Zest AI is a financial services technology company that helps lenders develop machine learning underwriting models for a wide range of credit products, including auto finance and consumer and mortgage loans. Zest’s tools allow lenders to approve more creditworthy borrowers while maintaining the institutions’ risk profiles. Lenders use our software and modeling capabilities to increase loan approval rates, lower defaults, and make their lending fairer. Importantly, our tools allow lenders to explain, validate, interpret, and document the reasoning behind their credit decisions, all of which are critical to the responsible use of models.

We agree with HUD’s twin observations that models can “be an invaluable tool in extending access to credit and other services to otherwise underserved communities”; and that “disparate impact provides an important tool to root out factors that may cause these models to produce discriminatory outputs.”
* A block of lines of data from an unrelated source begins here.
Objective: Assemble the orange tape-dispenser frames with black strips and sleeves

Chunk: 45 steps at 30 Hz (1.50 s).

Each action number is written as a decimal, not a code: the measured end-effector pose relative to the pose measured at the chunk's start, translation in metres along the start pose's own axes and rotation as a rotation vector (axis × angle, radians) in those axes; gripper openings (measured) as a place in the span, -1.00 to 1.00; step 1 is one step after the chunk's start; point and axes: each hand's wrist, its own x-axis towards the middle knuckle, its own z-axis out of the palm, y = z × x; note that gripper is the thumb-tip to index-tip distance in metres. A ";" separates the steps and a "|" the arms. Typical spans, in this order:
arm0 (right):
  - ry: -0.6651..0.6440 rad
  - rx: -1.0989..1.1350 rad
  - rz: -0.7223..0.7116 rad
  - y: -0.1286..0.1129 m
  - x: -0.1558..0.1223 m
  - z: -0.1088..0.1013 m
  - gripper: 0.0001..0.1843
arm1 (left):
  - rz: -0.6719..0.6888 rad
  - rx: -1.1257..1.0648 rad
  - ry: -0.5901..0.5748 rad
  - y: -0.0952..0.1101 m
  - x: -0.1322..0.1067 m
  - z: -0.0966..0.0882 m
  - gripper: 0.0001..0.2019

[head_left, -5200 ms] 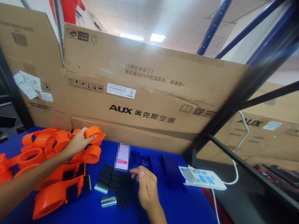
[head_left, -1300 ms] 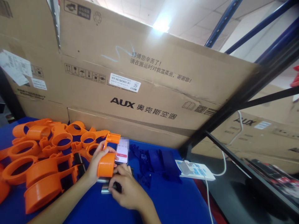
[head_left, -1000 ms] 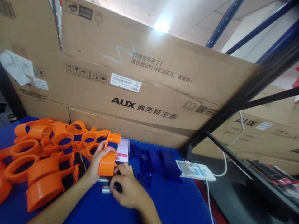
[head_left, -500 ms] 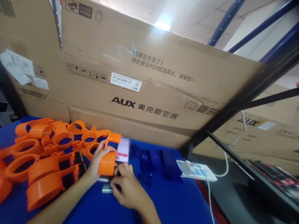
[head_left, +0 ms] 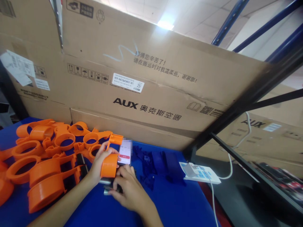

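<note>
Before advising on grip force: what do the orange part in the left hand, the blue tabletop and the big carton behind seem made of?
Orange part in the left hand: probably plastic, smooth with a slight sheen and uniform colour.
Blue tabletop: matte and even; cloth or vinyl, I can't tell.
Big carton: almost certainly cardboard, matte brown, with creases and printing.

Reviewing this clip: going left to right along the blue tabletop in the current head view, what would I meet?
Bulk of a heap of orange plastic ring-shaped parts → left hand, holding one orange plastic ringed piece → right hand → dark-blue flat pieces → white flat power strip.
</note>
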 end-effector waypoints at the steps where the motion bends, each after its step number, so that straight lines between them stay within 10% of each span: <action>1: 0.000 0.007 -0.003 0.001 0.000 0.000 -0.67 | 0.000 0.000 -0.003 0.000 0.000 0.000 -0.58; 17: 0.023 0.056 0.098 0.004 -0.003 -0.010 -0.67 | -0.008 0.007 0.005 0.001 0.000 0.001 -0.56; 28: 0.397 0.521 0.247 0.005 -0.006 -0.028 -0.61 | -0.086 -0.021 0.012 -0.002 -0.004 0.004 -0.54; 36: 0.876 0.823 0.311 0.010 -0.001 -0.029 -0.53 | -0.232 -0.099 -0.231 -0.015 -0.021 0.013 -0.58; 45: 0.820 0.776 0.282 0.014 0.001 -0.017 -0.59 | -0.309 -0.169 -0.325 -0.017 -0.034 0.021 -0.62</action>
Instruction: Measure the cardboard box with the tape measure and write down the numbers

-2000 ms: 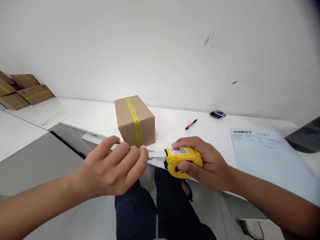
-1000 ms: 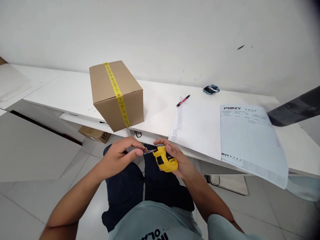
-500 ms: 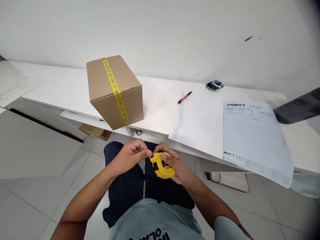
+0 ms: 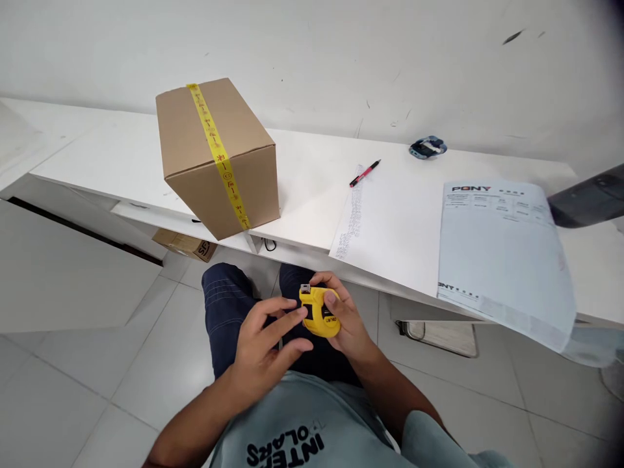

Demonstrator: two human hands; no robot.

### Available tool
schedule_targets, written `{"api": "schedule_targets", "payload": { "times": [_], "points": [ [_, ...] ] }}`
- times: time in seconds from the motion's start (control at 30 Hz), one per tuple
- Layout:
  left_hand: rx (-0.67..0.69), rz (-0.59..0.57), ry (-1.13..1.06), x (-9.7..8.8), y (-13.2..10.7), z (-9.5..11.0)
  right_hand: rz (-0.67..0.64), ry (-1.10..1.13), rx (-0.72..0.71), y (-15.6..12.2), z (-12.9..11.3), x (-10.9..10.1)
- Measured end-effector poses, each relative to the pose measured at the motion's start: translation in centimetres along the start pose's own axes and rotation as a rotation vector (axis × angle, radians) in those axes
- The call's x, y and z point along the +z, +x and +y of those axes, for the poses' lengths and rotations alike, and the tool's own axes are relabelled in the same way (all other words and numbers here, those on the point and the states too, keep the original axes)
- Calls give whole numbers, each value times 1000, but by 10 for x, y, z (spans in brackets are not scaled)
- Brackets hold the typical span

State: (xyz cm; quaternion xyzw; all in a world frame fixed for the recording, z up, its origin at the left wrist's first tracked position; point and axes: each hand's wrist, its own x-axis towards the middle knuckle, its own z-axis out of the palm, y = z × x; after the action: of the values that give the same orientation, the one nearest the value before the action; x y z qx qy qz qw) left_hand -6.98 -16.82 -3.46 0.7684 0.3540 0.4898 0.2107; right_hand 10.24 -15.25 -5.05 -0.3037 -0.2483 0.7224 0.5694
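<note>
A yellow and black tape measure (image 4: 319,314) is held above my lap, with its metal end hook showing at the upper left. My right hand (image 4: 351,328) is wrapped round its right side, the thumb lying on the casing. On the other side, my left hand (image 4: 268,348) has its fingers apart, and a fingertip is at the black part of the casing. Beyond my hands, a brown cardboard box (image 4: 219,156) sealed with yellow printed tape stands on the white desk (image 4: 307,188).
On the desk lie a red and black pen (image 4: 364,173), white printed paper (image 4: 385,240), a blue-grey strapped item (image 4: 428,147) and a pale PONY sheet (image 4: 502,253) overhanging the front edge. A dark arm-like object (image 4: 589,198) juts in from the right. A smaller carton (image 4: 182,245) sits lower down.
My left hand has let go of the tape measure's end hook, moved down and spread its fingers beside the casing. My right hand keeps its hold. The view has shifted slightly.
</note>
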Motion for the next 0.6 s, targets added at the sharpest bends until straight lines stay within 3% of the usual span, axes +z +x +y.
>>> {"api": "schedule_targets", "payload": {
  "times": [0.2, 0.43, 0.6],
  "points": [
    [-126, 15, -256, 12, 1, -5, 19, -58, -27, -3, 8, -4],
    [-107, 284, -343, 34, -1, 1, 46, 6, -100, -10, 19, 4],
    [-141, 268, -377, 41, -7, -2, 115, -8, -93, -11, 18, 13]
  ]
}}
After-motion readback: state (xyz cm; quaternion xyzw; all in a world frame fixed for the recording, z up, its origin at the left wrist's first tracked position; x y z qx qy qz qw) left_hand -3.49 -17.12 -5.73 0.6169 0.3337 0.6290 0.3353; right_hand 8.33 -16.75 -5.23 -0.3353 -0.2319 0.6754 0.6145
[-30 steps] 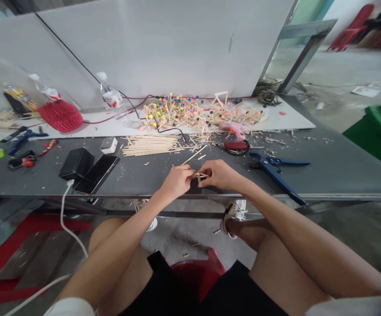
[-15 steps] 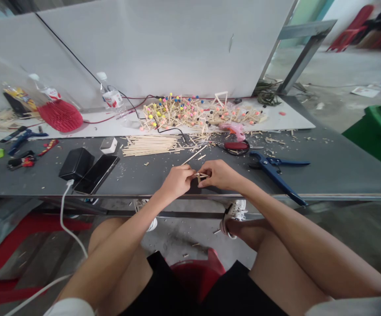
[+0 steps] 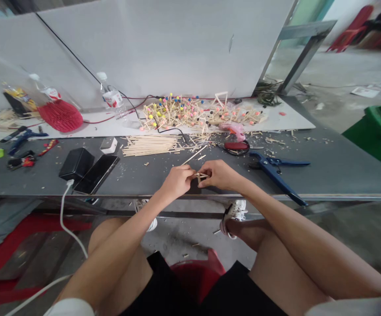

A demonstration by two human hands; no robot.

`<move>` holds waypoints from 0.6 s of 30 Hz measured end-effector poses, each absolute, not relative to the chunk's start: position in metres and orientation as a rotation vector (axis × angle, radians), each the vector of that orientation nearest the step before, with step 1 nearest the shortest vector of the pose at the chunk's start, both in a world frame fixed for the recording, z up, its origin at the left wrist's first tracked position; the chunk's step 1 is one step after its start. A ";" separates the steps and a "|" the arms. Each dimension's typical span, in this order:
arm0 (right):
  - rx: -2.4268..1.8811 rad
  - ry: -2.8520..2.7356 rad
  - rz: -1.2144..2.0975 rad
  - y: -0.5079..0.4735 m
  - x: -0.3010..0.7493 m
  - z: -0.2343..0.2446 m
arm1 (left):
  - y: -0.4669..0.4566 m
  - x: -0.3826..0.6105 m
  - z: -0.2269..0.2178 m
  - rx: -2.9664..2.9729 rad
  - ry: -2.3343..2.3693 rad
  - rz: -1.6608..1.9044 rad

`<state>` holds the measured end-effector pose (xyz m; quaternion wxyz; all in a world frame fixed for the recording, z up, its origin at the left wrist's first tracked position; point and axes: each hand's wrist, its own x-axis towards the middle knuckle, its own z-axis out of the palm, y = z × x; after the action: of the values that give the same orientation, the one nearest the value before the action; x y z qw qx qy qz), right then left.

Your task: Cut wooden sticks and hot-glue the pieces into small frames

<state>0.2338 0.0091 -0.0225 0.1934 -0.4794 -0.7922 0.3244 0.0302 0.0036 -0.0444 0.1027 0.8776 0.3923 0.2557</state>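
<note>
Between my two hands, near the front edge of the grey table [image 3: 335, 175], is a small frame of short wooden sticks [image 3: 201, 176]. My left hand [image 3: 178, 181] pinches its left side between thumb and fingers. My right hand [image 3: 219, 174] is closed on its right side, fingers curled over the sticks. Parts of the frame are hidden by my fingers. Just beyond my hands lie a long loose stick [image 3: 194, 155] and a bundle of thin wooden sticks [image 3: 151, 145].
Blue cutters [image 3: 272, 171] lie to the right, with red-handled scissors [image 3: 236, 145] and a pink glue gun [image 3: 233, 129] behind. A black phone [image 3: 97, 174] and black box [image 3: 77, 163] are left. Stick pieces with coloured balls [image 3: 177, 112] pile at the back.
</note>
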 end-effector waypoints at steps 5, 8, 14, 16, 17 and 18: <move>-1.331 -2.221 0.908 0.010 0.234 -0.024 | 0.004 0.031 -0.044 2.589 1.147 0.752; -1.325 -2.221 0.902 0.010 0.234 -0.025 | 0.004 0.031 -0.045 2.593 1.143 0.756; -1.338 -2.232 0.889 0.009 0.234 -0.023 | 0.004 0.031 -0.045 2.594 1.144 0.755; -1.342 -2.229 0.891 0.009 0.233 -0.022 | 0.004 0.030 -0.044 2.597 1.146 0.752; -1.344 -2.226 0.896 0.008 0.233 -0.021 | 0.004 0.030 -0.044 2.599 1.148 0.751; -1.347 -2.222 0.902 0.008 0.233 -0.021 | 0.004 0.030 -0.044 2.600 1.150 0.749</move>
<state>0.2333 0.0083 -0.0209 0.1943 -0.4805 -0.7923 0.3219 0.0302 0.0042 -0.0444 0.1003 0.8798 0.3893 0.2536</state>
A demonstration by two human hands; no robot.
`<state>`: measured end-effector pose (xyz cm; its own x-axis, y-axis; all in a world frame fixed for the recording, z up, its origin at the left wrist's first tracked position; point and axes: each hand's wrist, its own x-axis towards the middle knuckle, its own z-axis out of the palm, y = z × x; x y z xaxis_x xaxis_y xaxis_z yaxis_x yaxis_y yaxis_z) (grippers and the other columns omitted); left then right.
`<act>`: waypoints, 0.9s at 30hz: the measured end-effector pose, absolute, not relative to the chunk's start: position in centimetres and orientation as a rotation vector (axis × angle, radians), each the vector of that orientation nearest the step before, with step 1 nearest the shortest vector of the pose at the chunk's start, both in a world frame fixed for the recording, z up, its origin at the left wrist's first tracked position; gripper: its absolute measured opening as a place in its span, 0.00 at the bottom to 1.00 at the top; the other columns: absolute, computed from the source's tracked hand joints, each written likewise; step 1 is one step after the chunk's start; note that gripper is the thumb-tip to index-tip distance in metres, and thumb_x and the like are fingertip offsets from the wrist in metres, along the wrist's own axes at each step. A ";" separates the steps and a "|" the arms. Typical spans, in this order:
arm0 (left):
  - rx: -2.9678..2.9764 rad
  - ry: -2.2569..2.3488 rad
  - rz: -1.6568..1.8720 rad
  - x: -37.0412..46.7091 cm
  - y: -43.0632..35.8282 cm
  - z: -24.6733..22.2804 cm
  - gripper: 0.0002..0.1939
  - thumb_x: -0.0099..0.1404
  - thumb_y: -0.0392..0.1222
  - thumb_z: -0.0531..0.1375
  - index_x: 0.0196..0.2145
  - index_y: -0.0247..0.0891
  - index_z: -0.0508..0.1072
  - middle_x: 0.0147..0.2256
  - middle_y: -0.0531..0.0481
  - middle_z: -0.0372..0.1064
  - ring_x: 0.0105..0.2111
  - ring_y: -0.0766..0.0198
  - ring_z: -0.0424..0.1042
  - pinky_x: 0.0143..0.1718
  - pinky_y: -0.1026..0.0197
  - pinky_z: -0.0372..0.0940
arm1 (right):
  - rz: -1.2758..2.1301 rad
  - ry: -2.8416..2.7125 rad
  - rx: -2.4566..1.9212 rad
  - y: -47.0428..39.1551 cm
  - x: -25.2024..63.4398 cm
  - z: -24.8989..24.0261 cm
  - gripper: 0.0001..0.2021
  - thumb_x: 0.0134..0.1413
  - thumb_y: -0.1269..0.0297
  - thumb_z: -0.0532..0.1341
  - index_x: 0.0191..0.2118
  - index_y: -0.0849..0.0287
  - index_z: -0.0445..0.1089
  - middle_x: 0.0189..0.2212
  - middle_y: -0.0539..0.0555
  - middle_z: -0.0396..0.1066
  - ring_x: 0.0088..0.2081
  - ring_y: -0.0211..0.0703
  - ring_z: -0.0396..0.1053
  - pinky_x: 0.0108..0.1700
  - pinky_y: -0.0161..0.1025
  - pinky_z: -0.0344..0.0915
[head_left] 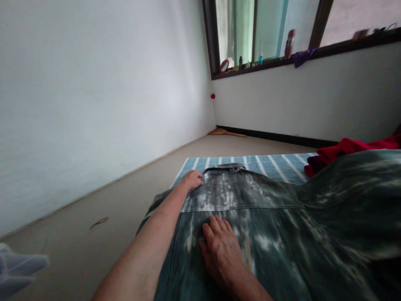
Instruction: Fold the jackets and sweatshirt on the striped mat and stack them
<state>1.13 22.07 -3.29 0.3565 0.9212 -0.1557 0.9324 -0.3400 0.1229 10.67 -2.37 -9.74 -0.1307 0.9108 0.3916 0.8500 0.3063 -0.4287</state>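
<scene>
A dark green-grey denim jacket point(257, 200) with pale blotches lies spread out, back side up, its collar at the far end. My left hand point(192, 179) is at the jacket's left shoulder beside the collar, fingers curled on the fabric; the fingertips are partly hidden. On the upper back below the yoke seam, my right hand point(221, 246) lies palm down with its fingers extended. Under the jacket is a blue cloth with white stripes point(272, 165).
Red clothing point(347, 148) is heaped at the right. A white wall point(109, 92) rises on the left, above a floor point(125, 209) with a small loop point(99, 222). A wooden-looking object point(227, 132) lies in the corner. Small items line the window sill point(266, 65).
</scene>
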 end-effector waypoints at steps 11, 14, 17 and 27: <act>2.309 1.639 0.129 1.1 22.9 -3.1 0.17 0.66 0.51 0.57 0.34 0.32 0.72 0.33 0.51 0.71 0.33 0.63 0.71 0.35 0.59 0.67 | 0.147 -1.992 -1.556 -2.3 10.8 -9.4 0.16 0.61 0.64 0.54 0.52 0.61 0.67 0.55 0.63 0.64 0.58 0.57 0.60 0.58 0.53 0.58; 2.309 1.672 0.168 1.3 23.1 -3.2 0.15 0.66 0.49 0.57 0.38 0.32 0.72 0.36 0.50 0.71 0.35 0.63 0.71 0.36 0.57 0.68 | 0.159 -1.984 -1.559 -2.3 10.8 -9.4 0.15 0.61 0.64 0.53 0.51 0.61 0.67 0.55 0.62 0.64 0.58 0.57 0.60 0.59 0.53 0.57; 2.352 1.723 0.127 1.7 23.3 -3.1 0.14 0.66 0.47 0.58 0.43 0.34 0.71 0.42 0.47 0.70 0.39 0.61 0.71 0.41 0.54 0.68 | 0.169 -1.988 -1.554 -2.3 10.8 -9.2 0.16 0.61 0.64 0.53 0.52 0.61 0.67 0.55 0.63 0.64 0.59 0.56 0.59 0.59 0.53 0.56; 2.578 1.825 0.067 1.8 22.6 -4.7 0.16 0.69 0.49 0.52 0.44 0.36 0.72 0.41 0.45 0.72 0.44 0.57 0.70 0.47 0.52 0.62 | 0.178 -1.986 -1.561 -2.3 10.9 -9.2 0.17 0.61 0.64 0.54 0.54 0.61 0.66 0.56 0.63 0.63 0.59 0.56 0.58 0.60 0.52 0.56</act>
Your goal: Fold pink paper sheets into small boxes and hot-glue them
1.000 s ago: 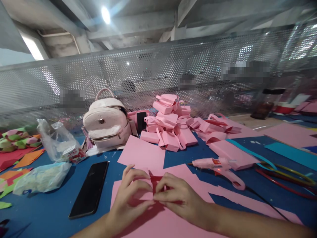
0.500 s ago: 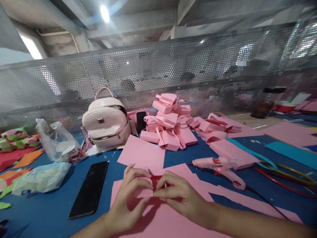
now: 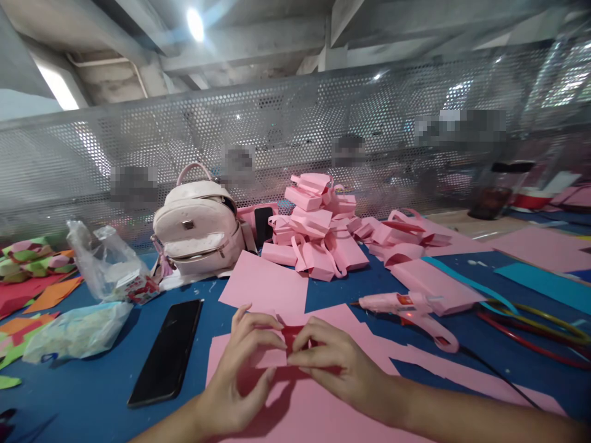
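Observation:
A small folded pink paper box [image 3: 269,357] is held between my two hands, above a sheet of pink paper [image 3: 314,409]. My left hand [image 3: 247,363] curls its fingers over the box's left side, with the thumb below. At the box's right edge, the fingertips of my right hand [image 3: 330,360] pinch the paper. The inside of the box shows as a darker pink gap between the hands; its far side is partly hidden by my fingers. To the right lies a pink glue gun [image 3: 406,306] with its cord, its nozzle pointing left.
A black phone [image 3: 167,354] lies left of my hands. Behind stand a pale pink backpack [image 3: 198,227] and a heap of pink paper bags [image 3: 318,227]. Plastic bags [image 3: 78,332] and coloured scraps are at left. A perforated metal screen [image 3: 286,123] closes the back of the blue table.
Almost nothing differs. Both hands keep their hold on the paper box in nearly the same place.

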A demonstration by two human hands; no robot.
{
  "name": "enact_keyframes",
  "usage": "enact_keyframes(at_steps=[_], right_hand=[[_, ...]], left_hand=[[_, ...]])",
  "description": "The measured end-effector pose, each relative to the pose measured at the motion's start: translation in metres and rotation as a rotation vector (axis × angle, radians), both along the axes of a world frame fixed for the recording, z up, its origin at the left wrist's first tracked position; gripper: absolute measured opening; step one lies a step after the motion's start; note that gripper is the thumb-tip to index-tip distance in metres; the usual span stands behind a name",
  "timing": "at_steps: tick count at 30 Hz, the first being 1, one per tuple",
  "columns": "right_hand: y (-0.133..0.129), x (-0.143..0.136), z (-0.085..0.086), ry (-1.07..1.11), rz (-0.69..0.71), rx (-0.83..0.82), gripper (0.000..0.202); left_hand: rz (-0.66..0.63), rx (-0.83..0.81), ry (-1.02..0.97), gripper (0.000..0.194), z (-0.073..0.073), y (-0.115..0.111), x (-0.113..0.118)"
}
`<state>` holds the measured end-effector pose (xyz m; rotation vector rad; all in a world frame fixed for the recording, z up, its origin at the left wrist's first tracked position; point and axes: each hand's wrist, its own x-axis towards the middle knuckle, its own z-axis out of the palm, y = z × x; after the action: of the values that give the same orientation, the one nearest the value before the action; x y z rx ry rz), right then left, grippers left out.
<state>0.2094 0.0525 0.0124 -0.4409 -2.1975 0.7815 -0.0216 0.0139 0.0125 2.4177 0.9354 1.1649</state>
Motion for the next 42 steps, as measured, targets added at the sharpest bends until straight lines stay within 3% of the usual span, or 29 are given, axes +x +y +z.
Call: enact_keyframes(at_steps=[10,19,29,42], right_hand=[[-0.001,-0.002,0.000,-0.005,0.005,0.047,0.021],[0.000,0.000,-0.001,0.007,0.020,0.046,0.026],[0.000,0.000,-0.002,-0.008,0.012,0.003,0.027],[0.004,-0.002,-0.005,-0.003,-0.023,-0.013,0.020]], left_hand=[[0.081,0.084,0.002,0.021,-0.007,0.002,0.004],[0.138,-0.012,-0.058,0.011,-0.006,-0.005,0.011],[0.070,-0.032,-0.038,0.025,0.001,-0.011,0.006],[0.040,-0.073,-0.030,0.023,-0.003,-0.004,0.005]])
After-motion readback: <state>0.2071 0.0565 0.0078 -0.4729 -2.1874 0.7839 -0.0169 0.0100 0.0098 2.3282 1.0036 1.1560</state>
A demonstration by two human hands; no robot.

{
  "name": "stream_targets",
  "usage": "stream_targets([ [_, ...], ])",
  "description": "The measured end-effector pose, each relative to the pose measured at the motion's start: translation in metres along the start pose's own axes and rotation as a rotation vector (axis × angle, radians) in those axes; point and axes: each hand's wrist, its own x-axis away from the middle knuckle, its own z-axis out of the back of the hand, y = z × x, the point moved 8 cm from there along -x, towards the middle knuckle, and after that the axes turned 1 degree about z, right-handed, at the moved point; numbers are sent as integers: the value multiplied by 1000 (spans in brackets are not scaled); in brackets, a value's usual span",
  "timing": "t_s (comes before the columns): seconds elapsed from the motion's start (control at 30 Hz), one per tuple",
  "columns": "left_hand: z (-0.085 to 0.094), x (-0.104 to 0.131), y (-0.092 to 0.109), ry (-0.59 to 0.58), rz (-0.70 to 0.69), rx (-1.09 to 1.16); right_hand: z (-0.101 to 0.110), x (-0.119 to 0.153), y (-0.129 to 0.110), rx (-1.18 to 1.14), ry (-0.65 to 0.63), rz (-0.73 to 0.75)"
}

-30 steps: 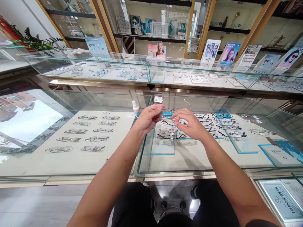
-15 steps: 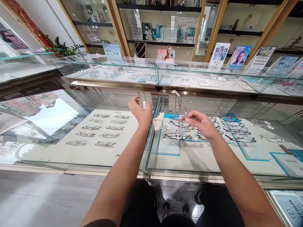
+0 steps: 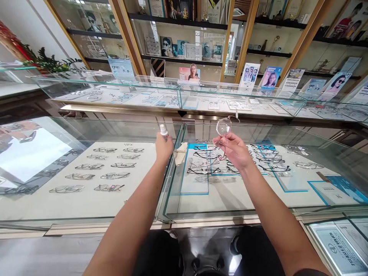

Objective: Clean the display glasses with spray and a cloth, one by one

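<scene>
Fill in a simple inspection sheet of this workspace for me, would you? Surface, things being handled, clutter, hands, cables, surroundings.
Surface: glass counter, see-through, with reflections at the far left.
Things handled: glasses, held up above the counter; white bottle, upper part showing.
Clutter: pale cloth on the counter between the hands; rows of frames seen through the glass.
Left hand: at the bottle; its grip is mostly hidden.
Right hand: grip closed on the glasses.
Cables: nothing seen.
Surroundings: second counter beyond, with cards on top; shelves behind; plant at far left.
</scene>
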Motion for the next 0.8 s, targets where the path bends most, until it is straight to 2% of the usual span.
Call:
stream_targets([
  [0.1, -9, 16, 32, -145, -156, 371, 0, 1, 5, -5, 35, -20],
  [0.17, -14, 32, 51, -271, -184, 598, -1, 1, 9, 10, 48, -30],
  [0.27, -26, 57, 70, -557, -48, 872, -3, 1, 17, 50, 52, -40],
  [0.37, -34, 82, 86, -874, 68, 1002, -4, 2, 26, 83, 47, -65],
  [0.47, -37, 97, 93, -1043, 82, 1024, -6, 4, 31, 109, 32, -84],
  [0.6, -44, 102, 93, -1085, 18, 925, -11, 6, 36, 126, -7, -100],
  [0.8, -49, 100, 88, -882, -204, 550, -16, 6, 44, 141, -52, -135],
])
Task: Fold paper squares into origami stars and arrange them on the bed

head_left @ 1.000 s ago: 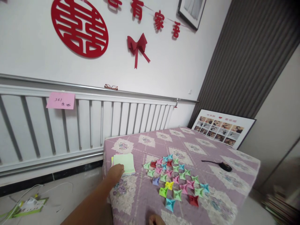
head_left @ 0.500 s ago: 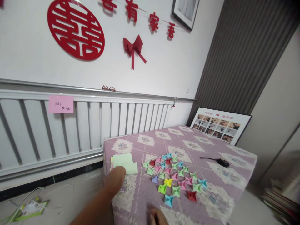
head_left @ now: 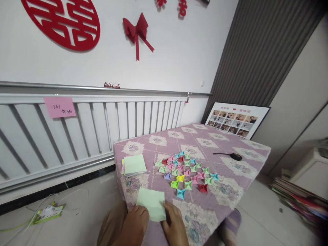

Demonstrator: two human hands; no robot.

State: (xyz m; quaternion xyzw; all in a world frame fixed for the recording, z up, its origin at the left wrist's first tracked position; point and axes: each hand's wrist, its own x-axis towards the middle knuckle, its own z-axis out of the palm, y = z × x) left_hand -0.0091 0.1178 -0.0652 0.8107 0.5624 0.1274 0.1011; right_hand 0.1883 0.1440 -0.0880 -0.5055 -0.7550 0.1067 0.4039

In our view, however, HUD’s primary emphasis on “substitutes or close proxies” for protected classes does not adequately account for the discrimination risks raised by models, especially sophisticated machine learning models. The terms “substitutes” and “proxy” are undefined and likely to cause confusion. More importantly, it is inappropriate to focus solely on variables in isolation, because seemingly benign variables can combine in sophisticated models to generate significant and unnecessary disparities. Similarly, providing immunity for reliance on models developed by third parties—without assessing the transparency, validity, or fair lending testing of those models—will encourage reliance on opaque, flawed, and discriminatory third-party models.

There is no need to provide a defense specific only to models. Models should be assessed under the same framework applied to other policies: Does the model cause a disparate impact? If so, is the model justified? If so, is there a less discriminatory alternative? Lenders can and do undertake that traditional inquiry today, even when using sophisticated machine learning models. At Zest AI, we have developed a methodology that allows lenders to easily and quickly identify whether their models result in adverse disparities, and whether less discriminatory alternative models exist that would decrease those disparities while still serving the lenders’ business interests. This methodology does not impose material burdens on lenders; rather, it enables them to eliminate unnecessary disparities while making, in the words of the Supreme Court, "the practical business choices and profit-related decisions that sustain a vibrant and dynamic free-enterprise system."

Background on Models and Machine Learning

Machine leaning models are the future of credit underwriting, offering benefits to lenders and consumers.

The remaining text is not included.